Departing from London on June 1st 1998, the Discoverys were driven across western and eastern Europe to Istanbul and then on across Turkey, Iran, Pakistan and India where they were shipped to Australia.

The teams had to deal with temperatures above 50C as well as hair-raising road hazards. These included ox-carts, unlit overloaded trucks, camels and monkeys – not to mention the odd brigade of gun-toting militia.

Designed as a successor to the Camel Trophy, the G4 Challenge ran in 2003 and 2006.

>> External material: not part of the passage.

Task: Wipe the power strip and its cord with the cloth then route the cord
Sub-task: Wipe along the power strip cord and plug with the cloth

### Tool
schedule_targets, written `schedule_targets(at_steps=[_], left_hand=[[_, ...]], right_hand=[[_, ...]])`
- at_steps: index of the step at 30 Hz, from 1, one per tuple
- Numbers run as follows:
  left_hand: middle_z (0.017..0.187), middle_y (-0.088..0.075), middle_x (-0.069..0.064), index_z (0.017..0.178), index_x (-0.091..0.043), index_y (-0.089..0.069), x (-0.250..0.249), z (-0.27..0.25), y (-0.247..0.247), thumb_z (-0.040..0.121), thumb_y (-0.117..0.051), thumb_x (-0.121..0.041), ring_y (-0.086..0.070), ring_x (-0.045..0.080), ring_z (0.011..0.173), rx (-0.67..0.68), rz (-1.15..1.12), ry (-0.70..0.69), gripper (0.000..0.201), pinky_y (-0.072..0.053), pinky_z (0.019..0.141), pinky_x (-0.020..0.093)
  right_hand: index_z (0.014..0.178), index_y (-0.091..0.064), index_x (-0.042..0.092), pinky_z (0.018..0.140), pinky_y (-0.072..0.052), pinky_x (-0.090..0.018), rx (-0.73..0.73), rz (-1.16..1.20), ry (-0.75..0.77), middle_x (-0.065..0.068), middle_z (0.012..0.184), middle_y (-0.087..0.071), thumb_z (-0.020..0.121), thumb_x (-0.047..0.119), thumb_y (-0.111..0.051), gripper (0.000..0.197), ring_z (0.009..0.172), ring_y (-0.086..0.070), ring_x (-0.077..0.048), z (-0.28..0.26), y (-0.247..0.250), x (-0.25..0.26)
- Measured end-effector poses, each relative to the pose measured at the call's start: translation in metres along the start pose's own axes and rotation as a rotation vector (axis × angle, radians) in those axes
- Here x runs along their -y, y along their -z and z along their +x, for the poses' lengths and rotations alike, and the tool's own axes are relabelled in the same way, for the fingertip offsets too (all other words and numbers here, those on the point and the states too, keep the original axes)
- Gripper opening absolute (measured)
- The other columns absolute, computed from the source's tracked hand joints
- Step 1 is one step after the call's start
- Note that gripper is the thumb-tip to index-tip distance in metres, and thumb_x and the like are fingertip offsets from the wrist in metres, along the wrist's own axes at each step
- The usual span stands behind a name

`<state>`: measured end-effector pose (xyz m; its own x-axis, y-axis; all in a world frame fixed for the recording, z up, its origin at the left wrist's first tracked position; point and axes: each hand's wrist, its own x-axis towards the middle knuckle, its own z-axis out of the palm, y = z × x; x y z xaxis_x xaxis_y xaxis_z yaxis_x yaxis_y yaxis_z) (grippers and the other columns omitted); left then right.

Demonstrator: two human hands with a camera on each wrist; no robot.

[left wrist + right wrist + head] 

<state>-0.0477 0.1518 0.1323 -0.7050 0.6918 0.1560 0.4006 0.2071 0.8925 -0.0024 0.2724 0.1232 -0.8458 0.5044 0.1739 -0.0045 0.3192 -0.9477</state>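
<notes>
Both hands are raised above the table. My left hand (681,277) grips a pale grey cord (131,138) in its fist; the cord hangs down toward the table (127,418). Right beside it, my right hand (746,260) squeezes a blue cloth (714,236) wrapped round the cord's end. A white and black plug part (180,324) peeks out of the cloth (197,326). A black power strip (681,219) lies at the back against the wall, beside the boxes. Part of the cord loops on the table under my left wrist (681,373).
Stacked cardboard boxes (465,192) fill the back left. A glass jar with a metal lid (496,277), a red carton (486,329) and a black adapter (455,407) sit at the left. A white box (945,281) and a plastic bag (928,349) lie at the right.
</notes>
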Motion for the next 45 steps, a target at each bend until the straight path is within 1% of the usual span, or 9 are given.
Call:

In the latter, Discovery 3 vehicles were used, totally unmodified apart from the fitment of some genuine Land Rover accessories.

Eighteen nations competed in the Challenge, tasked with crossing Thailand, Laos, Brazil and Bolivia.

The 4,000km route took 28 days to complete, including climbing mountains in Bolivia, traversing the jungles of Laos and the urban jungles of Rio de Janeiro and Bangkok.

In 2012, the 1,000,000th Discovery built started the 'Journey of Discovery' from its birthplace in Birmingham to Beijing in China.

The 50-day, 8,000-mile adventure was undertaken by three Land Rover Discovery vehicles travelling through more than a dozen countries across Europe and Central Asia.

In an extreme engineering validation test, they set off from Land Rover's UK home at Solihull to drive the 16,800km extended Silk Trail, arriving in Mumbai, India, 53 days later.

The mission took the vehicles through Europe and into Central Asia, passing the Silk Trail cities of Bukhara and Samarkand on their way to the ultimate challenge – the Himalayas.

In the high altitudes of the Tibetan plateau, the Range Rover Hybrids entered a technical unknown.

Pushed into thinning air at 5,000m, the reduced atmospheric pressure put engines and cooling systems to the test.

In recent years, the current Discovery has been used on the Land Rover Experience (LRE) Tours, tackling far-flung destinations and tricky off-road challenges.

In 2017, LRE Tours took on Peru across two six-day stages.

The off-road expedition headed through the Peruvian mountains, jungles and desert toward the ancient Inca city of Machu Pichu, 4,200 metres above sea level in the Andes Mountains.

The New Defender tackled a 686km route through Namibia’s Kaokoland – ‘the land God made in anger’.

From towering sand dunes to bone-dry riverbeds, it was a four-day expedition across some of the world’s toughest terrain in scorching temperatures.

At one point the expedition had to tackle Van Zyl’s pass, built by Dutch explorer Ben van Zyl in the 1960s, and littered with large rocks, loose gravel and steep descents of up to 35 degrees.

From Van Zyl’s pass, the expedition headed to Marienfluss and the Skeleton Coast National Park.

Stretching 500km along the Atlantic, the waters off the Skeleton Coast are renowned for strong currents, sharp rocks, shifting sandbanks and thick fog, leading to the beaches being littered with ghostly remains of ships.